Nothing wrong with it, but once you've tasted perfection, it's hard to accept anything less.

GREAT topic & good follow-up to kaplan's ny mag article. i wrote to him asking pretty much the same question(s) as u have raised, with pretty much a similar answer re: time of day, the moon's position, etc, etc... he skirts the issue of naming names, leaving the mag's examples to suffice.

it's UNDERSTOOD that conditions vary day-to-day, hr-to-hr, etc, etc; we/I don't need a so-called "expert" to tell us/me that, but such experts ego require them to speak down to the populace to make sure everyone bows down to their know-it-all knowledge. what we, the populace want, is not the minute details of how to make a great-tasting baguette, but WHO makes consistently great baguettes, & WHERE to find them!!! that's it, in a nutshell!!!!

i have found tom cat's to be very good, but kaplan never mentions; balthazar @ fairway, also good (?), but comes out poorly on most expert's tests. btw, tom cat makes a full-size & a 1/2 baguette, which is a perfect "daily" size for those of us trying hard to not eat so much bread!

as u know ED, Fairway now carries their own private label baked sev times/day, so they say?, pretty generic + they also carry balthazar's; Citarella also carries their own private label + tom cat, which, for some odd reason citarella re-bags into their own packaging??? note: they only carry the full-size vs.
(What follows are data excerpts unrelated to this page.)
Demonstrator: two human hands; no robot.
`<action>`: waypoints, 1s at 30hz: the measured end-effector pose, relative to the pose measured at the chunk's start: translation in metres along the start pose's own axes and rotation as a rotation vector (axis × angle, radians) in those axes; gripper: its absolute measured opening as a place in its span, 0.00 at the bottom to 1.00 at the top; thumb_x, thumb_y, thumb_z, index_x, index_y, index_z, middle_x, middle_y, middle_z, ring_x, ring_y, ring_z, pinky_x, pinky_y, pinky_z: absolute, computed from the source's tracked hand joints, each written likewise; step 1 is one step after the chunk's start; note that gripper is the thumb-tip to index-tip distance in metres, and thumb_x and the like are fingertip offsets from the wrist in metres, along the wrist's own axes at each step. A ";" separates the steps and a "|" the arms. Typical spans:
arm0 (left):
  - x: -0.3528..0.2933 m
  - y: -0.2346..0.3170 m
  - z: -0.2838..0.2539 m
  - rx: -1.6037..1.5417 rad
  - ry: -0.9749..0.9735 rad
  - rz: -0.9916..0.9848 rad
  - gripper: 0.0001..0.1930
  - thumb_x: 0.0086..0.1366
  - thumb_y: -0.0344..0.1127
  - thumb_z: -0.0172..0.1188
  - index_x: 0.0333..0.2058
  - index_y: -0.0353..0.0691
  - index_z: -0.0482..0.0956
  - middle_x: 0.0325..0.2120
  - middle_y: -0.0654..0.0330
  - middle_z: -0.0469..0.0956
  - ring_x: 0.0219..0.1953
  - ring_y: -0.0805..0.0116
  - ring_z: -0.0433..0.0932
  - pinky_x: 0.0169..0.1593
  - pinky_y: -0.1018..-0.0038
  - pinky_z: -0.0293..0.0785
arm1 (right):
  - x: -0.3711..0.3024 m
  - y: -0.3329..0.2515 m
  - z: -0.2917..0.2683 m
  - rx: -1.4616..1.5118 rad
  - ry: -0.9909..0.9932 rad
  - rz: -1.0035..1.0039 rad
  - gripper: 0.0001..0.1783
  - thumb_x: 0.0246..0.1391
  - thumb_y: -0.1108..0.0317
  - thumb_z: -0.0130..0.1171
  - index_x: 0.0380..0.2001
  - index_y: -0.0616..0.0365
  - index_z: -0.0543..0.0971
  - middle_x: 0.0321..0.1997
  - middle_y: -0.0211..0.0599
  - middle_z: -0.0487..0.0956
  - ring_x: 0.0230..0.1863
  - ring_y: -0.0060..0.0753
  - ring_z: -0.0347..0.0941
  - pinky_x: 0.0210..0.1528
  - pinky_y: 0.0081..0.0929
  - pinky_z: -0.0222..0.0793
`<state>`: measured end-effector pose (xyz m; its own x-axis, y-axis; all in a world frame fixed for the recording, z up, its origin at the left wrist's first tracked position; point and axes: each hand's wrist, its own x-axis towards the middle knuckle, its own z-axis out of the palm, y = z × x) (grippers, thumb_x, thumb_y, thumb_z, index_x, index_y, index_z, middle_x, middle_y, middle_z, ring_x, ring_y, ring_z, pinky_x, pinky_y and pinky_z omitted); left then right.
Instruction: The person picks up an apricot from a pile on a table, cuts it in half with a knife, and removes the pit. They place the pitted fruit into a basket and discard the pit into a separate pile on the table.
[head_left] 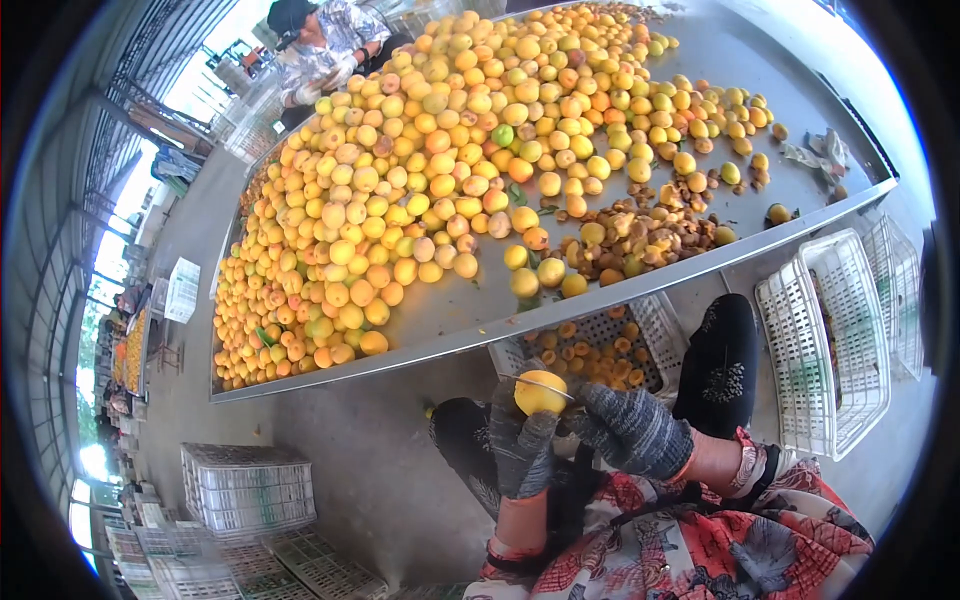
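Observation:
A yellow apricot sits in the fingers of my left hand, which wears a grey knit glove and is closed round it. My right hand, gloved alike, is closed on a small knife with a thin blade that lies across the apricot; its handle is hidden in the glove. Just beyond both hands, partly under the table edge, a white plastic crate holds several halved apricots.
A big heap of whole apricots covers much of the metal table. Brown scraps lie near its raised edge. White crates stand at right, and stacked crates at lower left. A person works across the table.

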<state>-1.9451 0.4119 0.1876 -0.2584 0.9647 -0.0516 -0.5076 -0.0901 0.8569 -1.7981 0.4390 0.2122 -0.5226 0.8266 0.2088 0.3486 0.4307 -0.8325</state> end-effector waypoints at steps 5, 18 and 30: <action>-0.036 0.022 0.011 0.257 -0.165 -0.028 0.26 0.51 0.34 0.61 0.48 0.33 0.63 0.41 0.56 0.69 0.42 0.68 0.69 0.46 0.74 0.66 | -0.027 -0.027 -0.042 -0.010 -0.153 -0.154 0.18 0.45 0.72 0.55 0.41 0.66 0.68 0.28 0.45 0.75 0.26 0.45 0.73 0.25 0.31 0.68; -0.012 -0.007 0.010 0.366 0.005 0.064 0.21 0.58 0.40 0.53 0.45 0.33 0.64 0.36 0.57 0.71 0.37 0.68 0.71 0.40 0.76 0.70 | -0.018 -0.025 -0.032 -0.174 0.029 -0.226 0.23 0.43 0.62 0.54 0.44 0.58 0.68 0.40 0.47 0.69 0.26 0.42 0.71 0.21 0.32 0.68; 0.024 -0.014 0.047 -0.121 0.126 -0.008 0.29 0.56 0.56 0.50 0.45 0.36 0.65 0.38 0.59 0.69 0.34 0.70 0.72 0.31 0.79 0.71 | 0.010 0.009 -0.006 -0.075 0.076 -0.006 0.23 0.46 0.61 0.53 0.46 0.59 0.67 0.37 0.46 0.71 0.21 0.43 0.70 0.19 0.32 0.66</action>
<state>-1.9053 0.4476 0.1985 -0.3514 0.9274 -0.1285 -0.6035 -0.1194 0.7884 -1.7952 0.4538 0.2098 -0.4653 0.8479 0.2541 0.4047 0.4591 -0.7909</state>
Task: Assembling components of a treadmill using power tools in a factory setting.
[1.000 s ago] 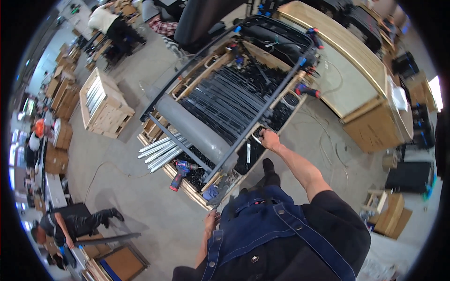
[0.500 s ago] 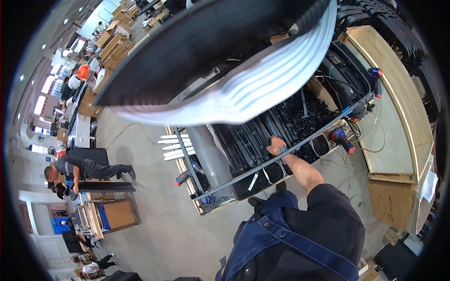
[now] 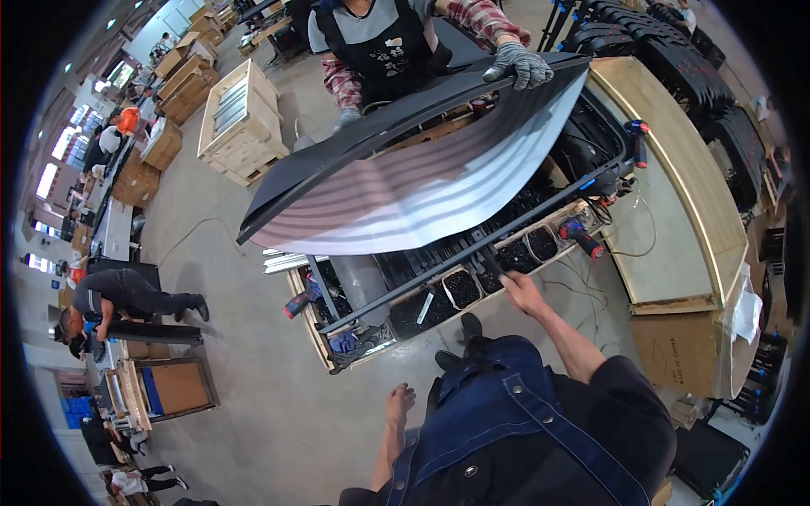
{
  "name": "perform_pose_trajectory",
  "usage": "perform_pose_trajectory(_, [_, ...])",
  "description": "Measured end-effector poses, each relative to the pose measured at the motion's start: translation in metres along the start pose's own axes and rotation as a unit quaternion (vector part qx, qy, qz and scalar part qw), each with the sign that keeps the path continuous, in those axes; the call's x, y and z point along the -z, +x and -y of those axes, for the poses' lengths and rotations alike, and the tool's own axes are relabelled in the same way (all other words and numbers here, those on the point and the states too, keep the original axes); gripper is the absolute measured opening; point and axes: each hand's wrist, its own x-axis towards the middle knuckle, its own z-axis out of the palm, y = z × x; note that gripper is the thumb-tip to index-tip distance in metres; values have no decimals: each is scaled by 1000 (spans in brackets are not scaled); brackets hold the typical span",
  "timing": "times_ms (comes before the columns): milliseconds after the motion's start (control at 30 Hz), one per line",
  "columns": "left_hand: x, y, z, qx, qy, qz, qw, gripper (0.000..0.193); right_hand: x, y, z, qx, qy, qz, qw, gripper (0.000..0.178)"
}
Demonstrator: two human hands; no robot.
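My right hand (image 3: pixel 523 292) is closed at the near side of the workbench, around the end of a dark flat bar (image 3: pixel 489 263) that points away over the bench edge. My left hand (image 3: pixel 401 403) hangs low over the floor, fingers loosely bent and apart, with nothing in it. Across the bench, a co-worker's grey gloves (image 3: pixel 521 66) grip the rim of a large black panel with a pale, ribbed inner face (image 3: pixel 405 202). This panel hangs tilted over the black frame (image 3: pixel 405 297) and covers much of the bench. Black strips (image 3: pixel 439 255) partly show beneath it.
Bins of small black parts (image 3: pixel 461 288) line the bench's near edge. Power drivers lie at its right (image 3: pixel 580 239) and left (image 3: pixel 299 304). A curved wooden-edged table (image 3: pixel 675 211) stands right, above a cardboard box (image 3: pixel 675 354). Cables (image 3: pixel 582 287) trail on the floor.
My right hand has drawn back from the strips toward me, now with a bar. The big panel has come down and away, showing the co-worker. My left hand has come into view.
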Motion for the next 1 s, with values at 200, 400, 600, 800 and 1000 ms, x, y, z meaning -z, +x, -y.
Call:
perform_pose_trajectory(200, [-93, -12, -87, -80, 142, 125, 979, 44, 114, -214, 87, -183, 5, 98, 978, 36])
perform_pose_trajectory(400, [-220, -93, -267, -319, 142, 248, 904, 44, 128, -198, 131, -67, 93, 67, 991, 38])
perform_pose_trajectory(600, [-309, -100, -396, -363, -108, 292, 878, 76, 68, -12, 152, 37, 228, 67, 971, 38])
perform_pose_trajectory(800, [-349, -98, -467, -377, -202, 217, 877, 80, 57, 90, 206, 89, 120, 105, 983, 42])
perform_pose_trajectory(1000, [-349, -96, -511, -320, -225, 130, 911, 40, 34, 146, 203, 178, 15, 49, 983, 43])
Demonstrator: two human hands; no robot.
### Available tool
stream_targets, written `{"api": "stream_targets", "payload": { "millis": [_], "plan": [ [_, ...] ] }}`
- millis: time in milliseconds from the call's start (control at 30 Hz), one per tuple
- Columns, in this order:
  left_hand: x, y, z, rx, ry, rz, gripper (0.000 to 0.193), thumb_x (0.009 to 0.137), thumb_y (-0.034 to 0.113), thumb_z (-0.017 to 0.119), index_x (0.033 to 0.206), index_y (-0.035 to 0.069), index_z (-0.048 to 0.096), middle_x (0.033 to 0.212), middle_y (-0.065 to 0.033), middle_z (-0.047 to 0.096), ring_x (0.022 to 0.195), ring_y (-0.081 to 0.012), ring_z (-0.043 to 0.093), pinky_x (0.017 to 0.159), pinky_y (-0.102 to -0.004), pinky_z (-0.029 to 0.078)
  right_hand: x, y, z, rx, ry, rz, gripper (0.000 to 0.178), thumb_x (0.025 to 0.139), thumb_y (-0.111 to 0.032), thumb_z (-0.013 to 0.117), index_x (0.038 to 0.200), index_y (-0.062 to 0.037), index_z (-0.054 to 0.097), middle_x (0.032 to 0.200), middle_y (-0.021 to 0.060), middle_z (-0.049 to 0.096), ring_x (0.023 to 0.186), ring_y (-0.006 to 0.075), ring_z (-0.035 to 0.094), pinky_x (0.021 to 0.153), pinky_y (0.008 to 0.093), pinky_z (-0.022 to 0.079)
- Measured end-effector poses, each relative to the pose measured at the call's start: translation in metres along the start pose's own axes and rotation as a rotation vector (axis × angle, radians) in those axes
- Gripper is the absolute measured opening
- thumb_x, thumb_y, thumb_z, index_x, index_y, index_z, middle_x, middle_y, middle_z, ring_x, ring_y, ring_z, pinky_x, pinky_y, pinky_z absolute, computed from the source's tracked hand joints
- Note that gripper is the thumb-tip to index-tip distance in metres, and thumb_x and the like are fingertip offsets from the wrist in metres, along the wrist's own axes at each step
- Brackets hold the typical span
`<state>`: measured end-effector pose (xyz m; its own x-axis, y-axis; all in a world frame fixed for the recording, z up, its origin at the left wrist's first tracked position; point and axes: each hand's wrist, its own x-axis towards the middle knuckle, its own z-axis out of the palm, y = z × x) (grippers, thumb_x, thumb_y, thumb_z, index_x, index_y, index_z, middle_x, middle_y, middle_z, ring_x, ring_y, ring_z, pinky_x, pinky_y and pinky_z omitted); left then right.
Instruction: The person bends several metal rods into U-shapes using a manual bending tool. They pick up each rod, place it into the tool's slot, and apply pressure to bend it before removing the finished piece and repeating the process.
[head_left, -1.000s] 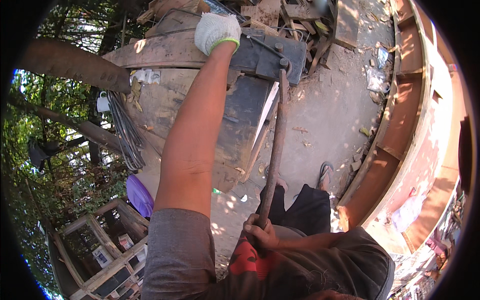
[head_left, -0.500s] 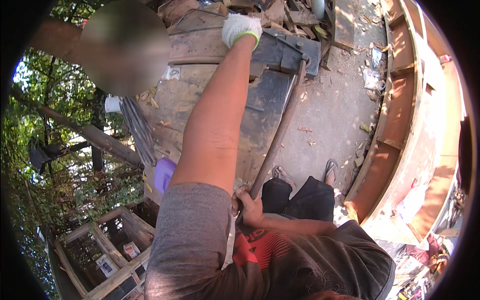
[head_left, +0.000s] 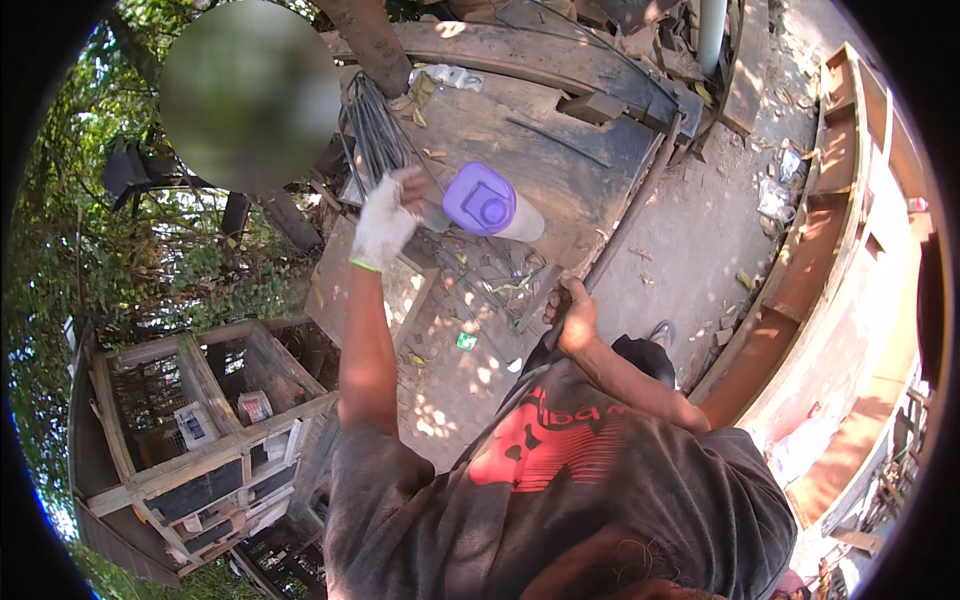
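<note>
Left hand [head_left: 388, 217] is by rods [head_left: 374, 130] at the table's [head_left: 485, 128] left edge; its fingers are parted. Right hand [head_left: 574, 316] grips a bar [head_left: 637, 203].

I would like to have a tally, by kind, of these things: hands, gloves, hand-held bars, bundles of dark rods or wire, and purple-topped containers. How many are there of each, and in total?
Hands: 2 (left hand, right hand)
White glove: 1
Hand-held bar: 1
Bundle of dark rods or wire: 1
Purple-topped container: 1
Total: 6
</note>
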<state>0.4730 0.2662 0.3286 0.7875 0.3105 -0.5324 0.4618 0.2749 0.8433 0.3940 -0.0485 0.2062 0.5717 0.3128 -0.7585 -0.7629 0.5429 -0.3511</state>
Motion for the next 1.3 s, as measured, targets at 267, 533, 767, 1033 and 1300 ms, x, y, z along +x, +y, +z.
{"api": "stream_targets", "payload": {
  "millis": [267,533,767,1033,1300],
  "plan": [
    [-0.04,-0.112,0.107,0.573,0.067,0.432,0.088,0.062,0.013,0.091,0.134,0.001,0.043,0.13,-0.0149,0.053,0.121,-0.0248,0.052,0.103,-0.0447,0.044,0.005,-0.003,0.0,-0.02,0.093,0.031,0.024,0.086,-0.034,0.057,0.081,-0.0109,0.054,0.062,0.0034,0.051,0.051,0.0191,0.048,0.05,0.0345,0.039],
    [0.008,-0.097,0.099,0.472,0.033,0.575,0.07,0.066,0.002,0.086,0.126,-0.003,0.049,0.121,-0.0135,0.057,0.11,-0.0236,0.057,0.095,-0.0389,0.05,0.006,0.005,0.008,0.02,0.012,-0.027,0.02,0.09,-0.027,0.057,0.081,-0.0087,0.055,0.061,0.0042,0.051,0.049,0.0177,0.05,0.045,0.0336,0.043],
    [0.09,-0.014,0.111,0.589,0.227,0.768,0.077,0.069,0.0,0.083,0.133,-0.002,0.041,0.129,-0.0164,0.052,0.113,-0.0274,0.055,0.098,-0.0414,0.048,0.013,0.005,0.038,0.14,0.073,-0.113,0.024,0.089,-0.024,0.059,0.08,-0.0019,0.058,0.058,0.0053,0.051,0.045,0.0155,0.048,0.041,0.03,0.04],
    [0.162,0.036,0.11,0.489,0.111,0.719,0.081,0.071,-0.006,0.079,0.138,0.0,0.036,0.136,-0.0174,0.047,0.121,-0.029,0.05,0.105,-0.0429,0.043,0.04,0.008,0.082,0.215,0.1,-0.134,0.025,0.091,-0.026,0.061,0.077,-0.006,0.056,0.057,0.0038,0.051,0.043,0.0144,0.046,0.04,0.0296,0.039],
    [0.206,0.031,0.061,0.402,-0.077,0.602,0.081,0.075,0.001,0.078,0.143,0.002,0.032,0.139,-0.0159,0.044,0.125,-0.0278,0.047,0.107,-0.0408,0.04,0.067,0.014,0.127,0.273,0.183,-0.216,0.028,0.093,-0.025,0.059,0.073,-0.0065,0.054,0.055,0.0022,0.048,0.042,0.013,0.045,0.039,0.0289,0.037]
  ]
}}
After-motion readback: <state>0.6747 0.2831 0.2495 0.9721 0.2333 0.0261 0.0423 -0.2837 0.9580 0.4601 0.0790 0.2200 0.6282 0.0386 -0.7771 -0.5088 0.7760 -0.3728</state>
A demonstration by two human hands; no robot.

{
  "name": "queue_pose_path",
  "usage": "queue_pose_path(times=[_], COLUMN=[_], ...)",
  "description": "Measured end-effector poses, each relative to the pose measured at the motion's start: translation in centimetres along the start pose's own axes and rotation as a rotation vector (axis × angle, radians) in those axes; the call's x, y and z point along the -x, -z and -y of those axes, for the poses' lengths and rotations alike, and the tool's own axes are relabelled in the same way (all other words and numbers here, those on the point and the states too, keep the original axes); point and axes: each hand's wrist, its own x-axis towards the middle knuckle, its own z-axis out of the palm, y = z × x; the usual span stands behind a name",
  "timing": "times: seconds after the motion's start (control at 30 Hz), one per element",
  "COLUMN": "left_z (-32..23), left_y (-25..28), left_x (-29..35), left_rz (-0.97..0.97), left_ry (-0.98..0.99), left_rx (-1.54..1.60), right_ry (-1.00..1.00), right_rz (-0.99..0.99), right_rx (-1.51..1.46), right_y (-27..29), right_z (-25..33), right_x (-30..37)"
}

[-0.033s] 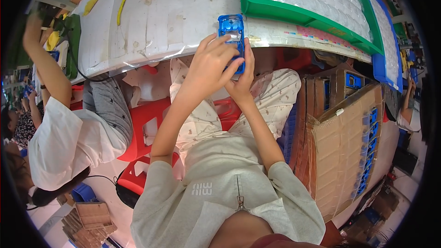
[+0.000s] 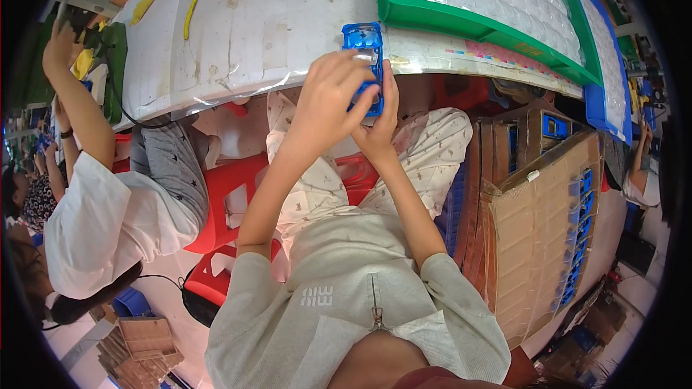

Gourmet Garage, on bwy @96th, which conveniently carries both sizes; Zabar's carries amy's which THEY claim (??) is delivered 2x/da (& which u left out of your list) + eli's (duh!!) + their OWN pvt label, as the others. i imagine, bread's mark-UP is just too attractive not to make your own(??)

which, in the neighborhood, is the best?? personally, i don't know, requires a "benchmark" BEFORE determining which is "THE Best" ... however, what is the "benchmark? a baguette from Paris?? Poilane's miche?

will be very curious what others "chime-in" with.

now, "IF" we could only get some decent responses from your somewhat lackadaisical readership as to hard advice (vs. generalities, as well as more interested in "hearing" THEMSELVES) re: where to find a good coq au vin!!!!???? :)

apologize for being so harsh, but tired of the creeping BS beginning to permeate this blog, instead of helpfulness/usefulness ............ could go to egullet or chowhound if needed more crap, than substance.

** p.s. same old, same old observation - no name appears by post , only the "happy-faced" icon" - just where IS your webmaster hiding :))))

La Brea use have good bread but now it is half baked and finished at the point of sale - taste like any other bread. Acme is the best of the three.

Boudin's sourdough baguette on Fisherman's Wharf in San Francisco must get mentioned with or without dungeness crab. And I'm a New Yorker.

I have to agree that La Brea bakery's quality had gone downhill over the last decade or so. When i lived in L.A., I would go there often for fresh bread and it never disappointed.

Off-topic, but it's something I would like to see addressed: Why is all the sourdough bread I find on the East Coast not sour at all? I swear that in California it almost makes my lips pucker, but here i find it hard to distinguish from any other bread. Or is there a bakery in New York that makes great sourdough?

I vote for Porto's Bakery, locations in Glendale and Burbank. It is Disneyland for bread and pastry lovers. Only not as expensive. Where else would you find a clerk who offers, on her own, to bring you a fresh baguette because the ones in the basket have been out too long?

I would like to vote AGAINST Balthazar Bakery's baguette. It is one of the worst I have ever had and I agree completely with N Y Magazine's comments. I have had the baguette from Le Pain Quotidien and it is very good.

Sullivan Street Bakery!

i agree with Linda. I just tried Balthazar's baguette and it was NOT good.
Highly disappointing, in fact.

I have found Balthazar's baguette to be maddeningly inconsistent: good some days, bad on others. I'm beginning to think there is a limit to how good a mass-produced baguette can be.